What to do:
Across the data below, count every line where the string "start" appears. Answer with the number alone.

Dataset extract:

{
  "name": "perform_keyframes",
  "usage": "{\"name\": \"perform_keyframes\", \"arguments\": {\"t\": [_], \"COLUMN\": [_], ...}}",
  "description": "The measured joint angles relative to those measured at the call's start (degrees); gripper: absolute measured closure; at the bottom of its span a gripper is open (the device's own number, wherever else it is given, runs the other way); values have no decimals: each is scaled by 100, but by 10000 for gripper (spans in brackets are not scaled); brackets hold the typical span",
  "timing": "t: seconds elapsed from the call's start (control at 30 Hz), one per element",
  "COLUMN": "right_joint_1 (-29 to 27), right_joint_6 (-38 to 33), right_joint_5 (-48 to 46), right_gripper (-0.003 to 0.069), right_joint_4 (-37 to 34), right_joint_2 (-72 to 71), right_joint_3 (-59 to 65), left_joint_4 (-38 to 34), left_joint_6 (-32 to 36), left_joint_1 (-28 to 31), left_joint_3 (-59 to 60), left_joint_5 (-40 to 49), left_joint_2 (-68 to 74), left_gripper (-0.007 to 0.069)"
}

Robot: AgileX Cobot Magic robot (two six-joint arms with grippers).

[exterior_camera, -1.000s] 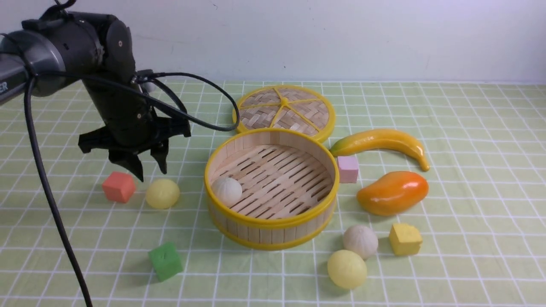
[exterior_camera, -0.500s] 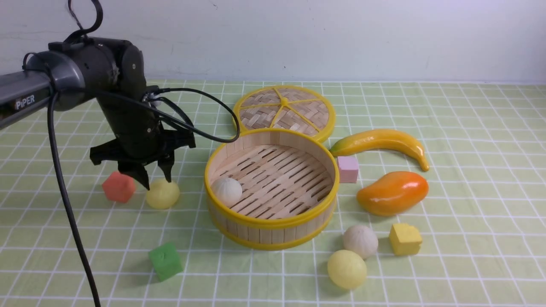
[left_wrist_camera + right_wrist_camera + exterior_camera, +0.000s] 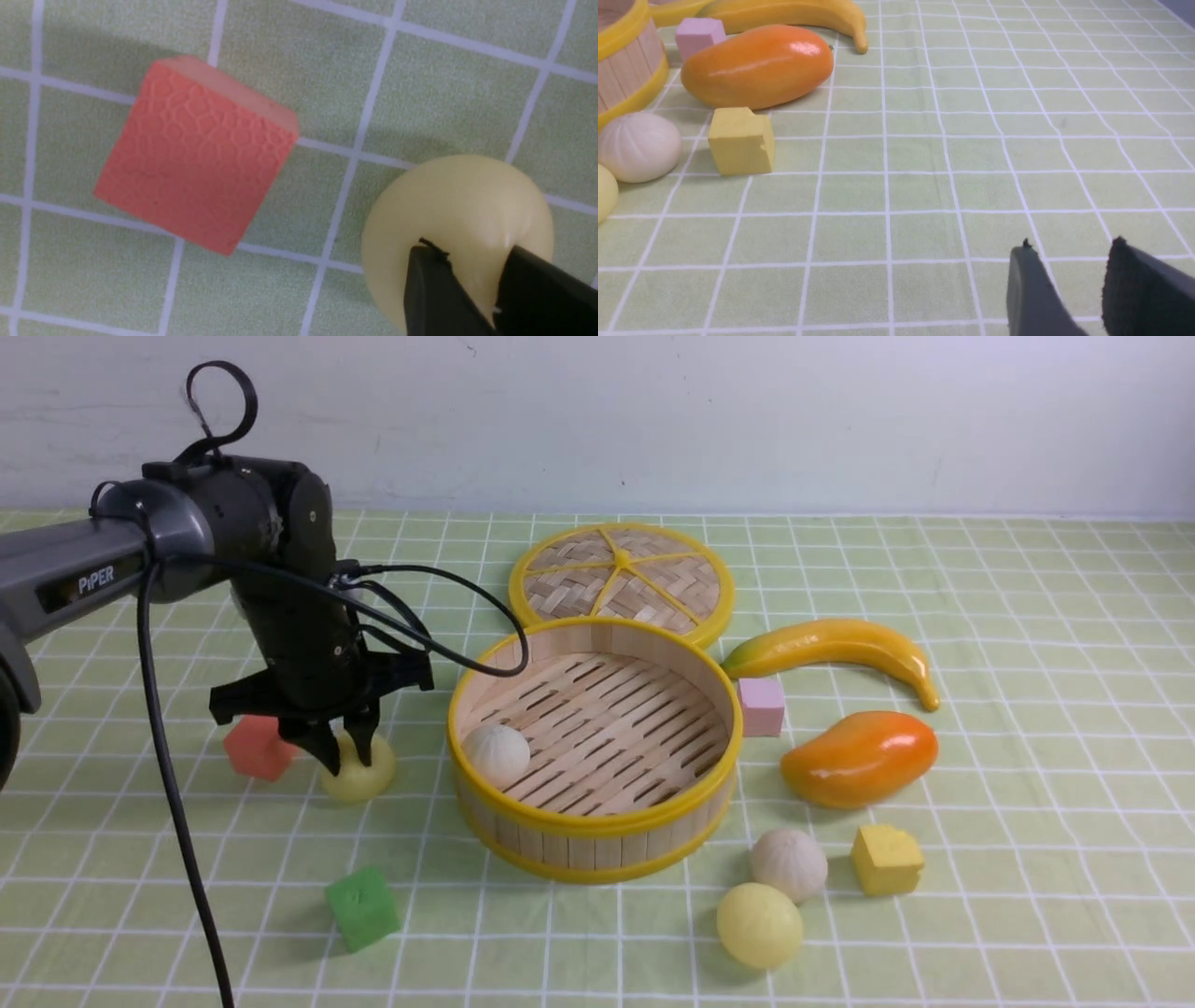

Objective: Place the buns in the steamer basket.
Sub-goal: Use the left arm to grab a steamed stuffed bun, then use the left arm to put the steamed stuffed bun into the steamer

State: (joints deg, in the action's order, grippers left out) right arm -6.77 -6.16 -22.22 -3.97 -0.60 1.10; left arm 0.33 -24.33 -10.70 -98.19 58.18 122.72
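Observation:
The steamer basket [image 3: 597, 823] stands mid-table with one pleated off-white bun [image 3: 497, 754] inside at its left. A pale yellow bun [image 3: 359, 781] lies left of the basket. My left gripper [image 3: 346, 761] is down on it, fingers pinched into its top; in the left wrist view the gripper [image 3: 467, 249] squeezes the dented bun [image 3: 448, 200]. Another pleated bun [image 3: 789, 864] and a yellow bun [image 3: 759, 924] lie in front of the basket on the right. My right gripper [image 3: 1071, 243] is open and empty above bare cloth, right of the pleated bun [image 3: 637, 147].
A red cube [image 3: 250, 751] sits just left of the held bun. A green cube [image 3: 362, 905] lies nearer. The woven lid [image 3: 621, 577] is behind the basket. A banana [image 3: 831, 646], pink cube [image 3: 761, 705], mango [image 3: 859, 758] and yellow cube [image 3: 885, 859] lie right.
My left gripper has come down and to the right onto the yellow bun, and its fingers have closed in on it. Nothing else has moved.

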Motion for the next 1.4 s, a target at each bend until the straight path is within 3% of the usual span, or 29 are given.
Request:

Response to the exercise:
2